This letter is not to be considered as loan approval or as representation to the availability of funds. The docket may be completed on the basis of a loan not to exceed $______.
If (insert agency name) makes the loan, you may make a written request that the interest rate be the lower of the rate in effect at the time of loan approval or the time of loan closing. If you do not request the lower of the two interest rates, the interest rate charged will be the rate in effect at the time of loan approval. The loan will be considered approved on the date a signed copy of Form RD 1940-1, “Request for Obligation of Funds,” is mailed to you. If you want the lower of the two rates, your written request should be submitted to RD as soon as practical. In order to avoid possible delays in loan closing such a request should ordinarily be submitted at least 30 calendar days before loan closing.
Please complete and return the attached Form RD 1942-46, “Letter of Intent to Meet Conditions,” if you desire that further consideration be given your application.
(iii) Rural Development Managers may add the following:
If the conditions set forth in this letter are not met within ______ days from the date hereof, FmHA or its successor agency under Public Law 103-354 reserves the right to discontinue the processing of the application.
(2) The State staff engineer or architect, as appropriate, will include a written analysis and recommendations on the project summary.
(3) The Chief, Community Programs or Community and Business Programs, will review the assembled application and include in the project summary a written analysis and recommendations, including the availability of other credit and other eligibility determinations. The draft letter of conditions will be reviewed and any necessary modifications made.
(b) Project requiring National Office review. Prior National Office review is required for certain proposals (See subpart A of part 1901 of this chapter).
(1) The Rural Development Manager should assemble applications for the National Office review in the following order from top to bottom and forward them to the State Director for review and recommedation prior to submission to the National Office:
(i) Transmittal memorandum including:
(A) Recommendation.
(B) Date of expected obligation.
(C) Any unusual circumstances.
(ii) Copies of the following:
(A) Proposed letter of conditions.
(B) Applicable State Intergovernmental Review comments, if the program or activity has been selected under the State. RD Instruction 1970-I, available in any Rural Development office.

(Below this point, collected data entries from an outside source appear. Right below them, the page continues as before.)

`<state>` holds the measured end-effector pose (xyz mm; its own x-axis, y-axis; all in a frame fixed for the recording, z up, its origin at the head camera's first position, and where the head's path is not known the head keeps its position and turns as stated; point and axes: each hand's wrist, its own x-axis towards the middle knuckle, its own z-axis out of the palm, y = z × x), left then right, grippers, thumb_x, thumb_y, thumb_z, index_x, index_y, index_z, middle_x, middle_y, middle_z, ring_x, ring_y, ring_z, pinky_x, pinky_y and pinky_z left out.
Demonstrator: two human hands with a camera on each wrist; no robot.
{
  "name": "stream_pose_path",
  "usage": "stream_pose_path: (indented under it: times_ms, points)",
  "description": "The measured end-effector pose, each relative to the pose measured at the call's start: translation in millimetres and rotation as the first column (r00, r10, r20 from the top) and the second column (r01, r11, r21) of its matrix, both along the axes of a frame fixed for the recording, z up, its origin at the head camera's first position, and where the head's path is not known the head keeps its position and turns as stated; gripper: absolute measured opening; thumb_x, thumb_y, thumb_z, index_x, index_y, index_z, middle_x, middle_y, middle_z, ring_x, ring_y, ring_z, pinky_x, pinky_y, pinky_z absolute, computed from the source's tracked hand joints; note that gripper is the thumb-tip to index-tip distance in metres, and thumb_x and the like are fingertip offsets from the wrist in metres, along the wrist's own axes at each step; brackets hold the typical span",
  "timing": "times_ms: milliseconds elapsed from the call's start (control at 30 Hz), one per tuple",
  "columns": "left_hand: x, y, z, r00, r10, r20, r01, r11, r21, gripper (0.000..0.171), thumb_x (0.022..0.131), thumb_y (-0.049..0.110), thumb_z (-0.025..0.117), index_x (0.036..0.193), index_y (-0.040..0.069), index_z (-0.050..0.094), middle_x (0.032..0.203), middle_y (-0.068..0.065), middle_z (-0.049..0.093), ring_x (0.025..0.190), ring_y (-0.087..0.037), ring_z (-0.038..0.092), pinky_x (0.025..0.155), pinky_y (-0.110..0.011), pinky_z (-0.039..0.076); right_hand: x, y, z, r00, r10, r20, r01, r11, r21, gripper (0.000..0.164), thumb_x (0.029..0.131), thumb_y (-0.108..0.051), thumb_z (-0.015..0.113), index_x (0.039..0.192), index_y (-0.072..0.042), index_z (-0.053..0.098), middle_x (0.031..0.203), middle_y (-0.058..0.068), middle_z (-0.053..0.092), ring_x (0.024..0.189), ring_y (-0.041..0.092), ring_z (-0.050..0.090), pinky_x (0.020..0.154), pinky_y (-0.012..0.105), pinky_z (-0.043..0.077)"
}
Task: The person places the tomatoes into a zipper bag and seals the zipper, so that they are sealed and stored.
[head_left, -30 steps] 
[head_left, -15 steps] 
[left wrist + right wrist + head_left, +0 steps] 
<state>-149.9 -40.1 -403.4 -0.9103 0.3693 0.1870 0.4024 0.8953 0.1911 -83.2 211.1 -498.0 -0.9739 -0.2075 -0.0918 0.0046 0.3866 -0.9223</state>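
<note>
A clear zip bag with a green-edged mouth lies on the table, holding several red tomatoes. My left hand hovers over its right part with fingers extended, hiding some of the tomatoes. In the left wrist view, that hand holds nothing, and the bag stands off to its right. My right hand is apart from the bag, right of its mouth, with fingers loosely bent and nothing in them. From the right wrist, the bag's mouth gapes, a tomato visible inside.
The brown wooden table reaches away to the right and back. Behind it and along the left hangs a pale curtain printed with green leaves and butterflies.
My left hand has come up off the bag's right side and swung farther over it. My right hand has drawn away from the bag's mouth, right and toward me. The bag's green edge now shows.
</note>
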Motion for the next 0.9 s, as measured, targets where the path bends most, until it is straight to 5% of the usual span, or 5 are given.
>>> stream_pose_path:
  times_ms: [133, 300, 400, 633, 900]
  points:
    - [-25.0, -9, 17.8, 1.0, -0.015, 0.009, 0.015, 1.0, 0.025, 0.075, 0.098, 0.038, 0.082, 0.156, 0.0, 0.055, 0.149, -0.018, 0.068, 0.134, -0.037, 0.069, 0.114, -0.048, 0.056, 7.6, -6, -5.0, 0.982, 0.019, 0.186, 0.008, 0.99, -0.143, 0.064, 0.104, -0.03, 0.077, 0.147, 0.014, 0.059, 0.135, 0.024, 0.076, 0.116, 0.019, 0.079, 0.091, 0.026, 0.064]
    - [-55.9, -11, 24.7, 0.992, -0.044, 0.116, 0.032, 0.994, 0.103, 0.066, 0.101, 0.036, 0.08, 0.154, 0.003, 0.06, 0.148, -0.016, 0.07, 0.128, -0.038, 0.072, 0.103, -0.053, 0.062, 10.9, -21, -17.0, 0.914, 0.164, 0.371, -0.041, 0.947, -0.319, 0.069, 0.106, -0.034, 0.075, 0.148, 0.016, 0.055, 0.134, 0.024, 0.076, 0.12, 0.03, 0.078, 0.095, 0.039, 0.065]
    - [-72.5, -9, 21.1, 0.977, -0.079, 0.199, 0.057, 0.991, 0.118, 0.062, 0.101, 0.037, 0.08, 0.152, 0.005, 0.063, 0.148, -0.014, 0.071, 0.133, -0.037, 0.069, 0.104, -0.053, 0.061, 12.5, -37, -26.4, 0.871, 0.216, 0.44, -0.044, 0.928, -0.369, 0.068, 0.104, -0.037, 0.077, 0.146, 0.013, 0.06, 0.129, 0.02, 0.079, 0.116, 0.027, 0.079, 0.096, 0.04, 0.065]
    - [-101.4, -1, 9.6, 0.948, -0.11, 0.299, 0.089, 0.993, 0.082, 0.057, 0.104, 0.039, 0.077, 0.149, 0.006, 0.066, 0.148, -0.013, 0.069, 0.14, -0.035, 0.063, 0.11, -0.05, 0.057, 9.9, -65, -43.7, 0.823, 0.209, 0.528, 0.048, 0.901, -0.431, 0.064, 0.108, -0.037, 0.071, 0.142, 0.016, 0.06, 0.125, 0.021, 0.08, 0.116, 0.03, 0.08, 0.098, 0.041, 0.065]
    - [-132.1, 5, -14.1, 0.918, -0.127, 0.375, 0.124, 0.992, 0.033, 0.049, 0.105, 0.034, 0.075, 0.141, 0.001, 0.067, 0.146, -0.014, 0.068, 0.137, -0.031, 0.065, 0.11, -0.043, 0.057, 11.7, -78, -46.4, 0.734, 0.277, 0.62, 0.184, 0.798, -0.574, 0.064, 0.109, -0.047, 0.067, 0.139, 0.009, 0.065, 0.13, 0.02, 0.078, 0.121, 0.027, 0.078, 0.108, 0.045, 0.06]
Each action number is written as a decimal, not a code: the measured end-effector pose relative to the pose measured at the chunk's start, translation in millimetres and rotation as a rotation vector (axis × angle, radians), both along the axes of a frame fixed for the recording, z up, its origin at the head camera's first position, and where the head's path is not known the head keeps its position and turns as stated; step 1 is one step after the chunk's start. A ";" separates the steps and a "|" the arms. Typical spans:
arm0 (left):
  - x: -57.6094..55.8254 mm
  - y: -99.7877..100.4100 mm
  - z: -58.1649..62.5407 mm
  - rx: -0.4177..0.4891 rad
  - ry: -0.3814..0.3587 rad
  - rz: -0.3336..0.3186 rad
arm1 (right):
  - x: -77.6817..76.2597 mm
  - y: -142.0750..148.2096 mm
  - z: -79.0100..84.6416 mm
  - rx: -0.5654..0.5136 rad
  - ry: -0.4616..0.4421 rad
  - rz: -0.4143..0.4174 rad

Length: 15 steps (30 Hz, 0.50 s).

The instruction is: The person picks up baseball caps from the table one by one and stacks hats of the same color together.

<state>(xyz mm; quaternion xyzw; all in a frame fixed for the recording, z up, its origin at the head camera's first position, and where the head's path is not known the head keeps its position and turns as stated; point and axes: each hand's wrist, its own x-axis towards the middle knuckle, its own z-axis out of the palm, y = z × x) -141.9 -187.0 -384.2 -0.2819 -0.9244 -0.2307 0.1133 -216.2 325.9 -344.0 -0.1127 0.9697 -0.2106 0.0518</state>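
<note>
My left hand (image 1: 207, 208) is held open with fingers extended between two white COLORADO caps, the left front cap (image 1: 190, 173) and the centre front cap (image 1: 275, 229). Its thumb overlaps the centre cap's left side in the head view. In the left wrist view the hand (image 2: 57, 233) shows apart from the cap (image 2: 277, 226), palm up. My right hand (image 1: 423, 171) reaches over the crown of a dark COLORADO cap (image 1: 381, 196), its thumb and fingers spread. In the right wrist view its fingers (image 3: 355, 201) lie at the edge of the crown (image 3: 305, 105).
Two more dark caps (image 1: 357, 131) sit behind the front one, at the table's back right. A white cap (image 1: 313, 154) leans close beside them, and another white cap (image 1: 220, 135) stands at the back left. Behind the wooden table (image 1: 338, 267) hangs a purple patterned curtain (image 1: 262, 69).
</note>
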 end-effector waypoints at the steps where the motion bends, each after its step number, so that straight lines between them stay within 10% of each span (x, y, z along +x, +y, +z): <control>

(C) Community Facilities Project Summary.
(D) Preliminary architectural or engineering report.
(E) Form RD 442-3, “Balance Sheet,” or a financial statement or audit that includes a balance sheet.
(F) For other essential community facility loan applicants whose proposals do not meet the assured income or tax based security requirements of § 1942.17 (g)(2)(iii) and (g)(3)(iii) of this subpart, financial information for the last five years of operation will be submitted if available. The type of financial information to be submitted should be determined based on what is available and the following order of preference:
(1) Complete audits;
(2) Unaudited financial statements including balance sheets and statements of income and expenses;
(3) Lists of income and expenses.
(G) For other essential community facility loans secured under paragraph (b)(1)(ii)(F) of this section, submit a detailed explanation of the proposed security; evidence that the application cannot be processed and the loan secured under paragraph (b)(1)(ii)(F) of this section; evidence supporting the efforts by the applicant in persuading appropriate public bodies to provide the proposed facility and services and the results, and comments of the Regional Attorney concurring in the applicants' legal authority to give the proposed security.
(H) Financial Feasibility Report when required by § 1942.17 (h)(1).
(I) Proposed lease agreements, management agreements, or other agreements when facility management will be provided by other than the applicant.
(J) Other forms and documents on which there are specific questions.
(K) Environmental impact analysis and documentation.
(2) For applications to be reviewed in the State or field, at least those items in paragraph (b)(1)(ii) of this section, should be available.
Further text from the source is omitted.